# Directions
When a line of the entries contains the word "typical", report that line.

[Records from a collection]
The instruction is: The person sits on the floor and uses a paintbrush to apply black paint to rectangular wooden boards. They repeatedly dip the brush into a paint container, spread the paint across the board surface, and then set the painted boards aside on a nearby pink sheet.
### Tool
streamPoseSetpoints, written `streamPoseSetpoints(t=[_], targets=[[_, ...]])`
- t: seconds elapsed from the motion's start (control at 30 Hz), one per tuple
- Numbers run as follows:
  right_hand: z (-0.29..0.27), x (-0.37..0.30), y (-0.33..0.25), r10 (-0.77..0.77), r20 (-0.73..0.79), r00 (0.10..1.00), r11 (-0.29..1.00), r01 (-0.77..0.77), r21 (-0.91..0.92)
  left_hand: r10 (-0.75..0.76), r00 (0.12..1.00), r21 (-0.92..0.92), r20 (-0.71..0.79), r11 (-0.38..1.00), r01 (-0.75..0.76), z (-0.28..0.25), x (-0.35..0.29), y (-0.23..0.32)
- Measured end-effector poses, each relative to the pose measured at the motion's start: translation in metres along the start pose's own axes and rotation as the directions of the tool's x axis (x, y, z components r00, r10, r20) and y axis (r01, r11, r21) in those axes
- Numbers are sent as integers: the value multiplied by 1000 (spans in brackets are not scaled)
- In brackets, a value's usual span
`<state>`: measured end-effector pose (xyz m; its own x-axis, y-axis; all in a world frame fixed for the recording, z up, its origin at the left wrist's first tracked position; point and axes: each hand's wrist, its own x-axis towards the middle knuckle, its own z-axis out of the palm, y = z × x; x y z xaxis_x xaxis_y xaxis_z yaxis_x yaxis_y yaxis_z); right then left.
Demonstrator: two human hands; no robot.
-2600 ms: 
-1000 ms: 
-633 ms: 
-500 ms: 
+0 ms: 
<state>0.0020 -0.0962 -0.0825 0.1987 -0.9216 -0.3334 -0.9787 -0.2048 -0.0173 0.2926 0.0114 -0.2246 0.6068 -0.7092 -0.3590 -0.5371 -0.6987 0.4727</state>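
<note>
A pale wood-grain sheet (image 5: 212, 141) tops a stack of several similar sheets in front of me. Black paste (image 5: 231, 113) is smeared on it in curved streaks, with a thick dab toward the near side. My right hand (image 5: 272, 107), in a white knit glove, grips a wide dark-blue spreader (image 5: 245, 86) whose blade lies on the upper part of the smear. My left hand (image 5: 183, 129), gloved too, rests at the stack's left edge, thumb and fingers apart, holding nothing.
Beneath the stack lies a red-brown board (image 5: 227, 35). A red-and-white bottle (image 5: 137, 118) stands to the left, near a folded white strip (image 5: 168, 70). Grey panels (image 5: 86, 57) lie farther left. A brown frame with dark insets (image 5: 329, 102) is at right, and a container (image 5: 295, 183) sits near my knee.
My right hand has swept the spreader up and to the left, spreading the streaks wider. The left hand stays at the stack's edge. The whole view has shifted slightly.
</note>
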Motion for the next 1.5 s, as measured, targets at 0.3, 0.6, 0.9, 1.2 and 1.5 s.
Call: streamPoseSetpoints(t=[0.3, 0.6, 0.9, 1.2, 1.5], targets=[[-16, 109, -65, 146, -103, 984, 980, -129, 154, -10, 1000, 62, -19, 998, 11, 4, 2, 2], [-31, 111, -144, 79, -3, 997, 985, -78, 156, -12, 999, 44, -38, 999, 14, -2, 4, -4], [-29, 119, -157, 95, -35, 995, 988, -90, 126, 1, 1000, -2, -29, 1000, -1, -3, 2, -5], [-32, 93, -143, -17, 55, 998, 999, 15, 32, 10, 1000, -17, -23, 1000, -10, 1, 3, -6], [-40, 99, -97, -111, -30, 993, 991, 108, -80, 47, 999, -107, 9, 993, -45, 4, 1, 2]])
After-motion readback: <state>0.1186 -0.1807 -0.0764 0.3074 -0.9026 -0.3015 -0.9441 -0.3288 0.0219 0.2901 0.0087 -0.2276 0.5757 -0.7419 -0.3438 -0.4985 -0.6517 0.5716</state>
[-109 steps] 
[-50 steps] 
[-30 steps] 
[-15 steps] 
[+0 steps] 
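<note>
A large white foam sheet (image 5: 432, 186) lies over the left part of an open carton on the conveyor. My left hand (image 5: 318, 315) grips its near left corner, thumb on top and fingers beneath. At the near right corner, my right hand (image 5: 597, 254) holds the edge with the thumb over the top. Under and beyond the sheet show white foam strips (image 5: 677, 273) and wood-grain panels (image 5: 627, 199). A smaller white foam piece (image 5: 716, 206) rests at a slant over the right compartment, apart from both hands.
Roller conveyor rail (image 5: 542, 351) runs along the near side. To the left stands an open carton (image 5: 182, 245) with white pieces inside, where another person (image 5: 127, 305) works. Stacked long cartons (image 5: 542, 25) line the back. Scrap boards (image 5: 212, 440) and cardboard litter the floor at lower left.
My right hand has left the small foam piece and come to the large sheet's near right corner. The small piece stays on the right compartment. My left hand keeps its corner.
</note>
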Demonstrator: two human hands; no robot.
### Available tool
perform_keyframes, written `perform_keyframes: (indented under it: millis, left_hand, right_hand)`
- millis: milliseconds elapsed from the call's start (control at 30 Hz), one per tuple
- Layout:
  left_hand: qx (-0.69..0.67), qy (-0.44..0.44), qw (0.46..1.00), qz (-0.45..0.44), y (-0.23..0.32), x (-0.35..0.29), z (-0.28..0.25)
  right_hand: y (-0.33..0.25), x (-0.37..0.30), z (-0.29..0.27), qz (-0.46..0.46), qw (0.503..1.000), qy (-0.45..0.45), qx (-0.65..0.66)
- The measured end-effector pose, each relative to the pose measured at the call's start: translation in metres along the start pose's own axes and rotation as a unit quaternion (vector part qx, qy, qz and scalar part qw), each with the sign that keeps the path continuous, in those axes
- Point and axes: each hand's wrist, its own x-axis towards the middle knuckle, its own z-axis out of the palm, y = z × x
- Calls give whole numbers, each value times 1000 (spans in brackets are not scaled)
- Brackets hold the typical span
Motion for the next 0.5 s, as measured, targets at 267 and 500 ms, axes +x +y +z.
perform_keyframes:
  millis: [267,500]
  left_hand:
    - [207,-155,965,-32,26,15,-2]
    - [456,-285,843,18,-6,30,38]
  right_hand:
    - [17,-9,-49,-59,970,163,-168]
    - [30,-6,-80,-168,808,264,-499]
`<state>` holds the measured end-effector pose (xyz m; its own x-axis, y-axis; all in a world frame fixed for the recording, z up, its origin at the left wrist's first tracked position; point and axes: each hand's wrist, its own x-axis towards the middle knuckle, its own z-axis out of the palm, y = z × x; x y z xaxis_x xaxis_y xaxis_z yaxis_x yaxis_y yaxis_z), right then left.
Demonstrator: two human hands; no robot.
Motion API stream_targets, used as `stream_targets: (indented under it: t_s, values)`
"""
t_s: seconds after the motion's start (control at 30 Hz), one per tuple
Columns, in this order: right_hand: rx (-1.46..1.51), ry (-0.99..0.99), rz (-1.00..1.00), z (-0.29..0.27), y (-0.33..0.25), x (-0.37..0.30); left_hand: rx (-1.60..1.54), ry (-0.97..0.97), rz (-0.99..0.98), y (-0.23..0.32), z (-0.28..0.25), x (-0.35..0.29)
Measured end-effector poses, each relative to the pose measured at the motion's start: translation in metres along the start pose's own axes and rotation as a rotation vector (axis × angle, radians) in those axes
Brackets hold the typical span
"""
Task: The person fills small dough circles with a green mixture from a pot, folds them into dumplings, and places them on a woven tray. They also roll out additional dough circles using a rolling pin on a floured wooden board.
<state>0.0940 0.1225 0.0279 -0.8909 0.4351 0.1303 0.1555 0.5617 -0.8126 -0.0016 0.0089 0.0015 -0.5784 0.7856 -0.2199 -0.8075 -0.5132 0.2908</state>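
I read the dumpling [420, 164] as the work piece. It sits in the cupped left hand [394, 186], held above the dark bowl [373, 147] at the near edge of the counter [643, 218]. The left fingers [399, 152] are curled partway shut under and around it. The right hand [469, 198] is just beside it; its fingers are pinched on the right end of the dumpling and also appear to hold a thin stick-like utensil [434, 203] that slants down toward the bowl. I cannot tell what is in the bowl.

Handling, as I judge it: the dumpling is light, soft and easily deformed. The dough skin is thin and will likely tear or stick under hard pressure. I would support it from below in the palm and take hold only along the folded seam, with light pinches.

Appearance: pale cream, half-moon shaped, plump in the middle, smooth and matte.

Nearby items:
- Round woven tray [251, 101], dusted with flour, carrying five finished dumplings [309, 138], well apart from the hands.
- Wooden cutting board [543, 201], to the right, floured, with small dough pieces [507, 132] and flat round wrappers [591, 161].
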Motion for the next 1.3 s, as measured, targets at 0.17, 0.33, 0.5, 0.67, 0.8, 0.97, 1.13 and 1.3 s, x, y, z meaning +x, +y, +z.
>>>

# Problem solution
- Brackets hold the typical span
Brackets hold the typical span

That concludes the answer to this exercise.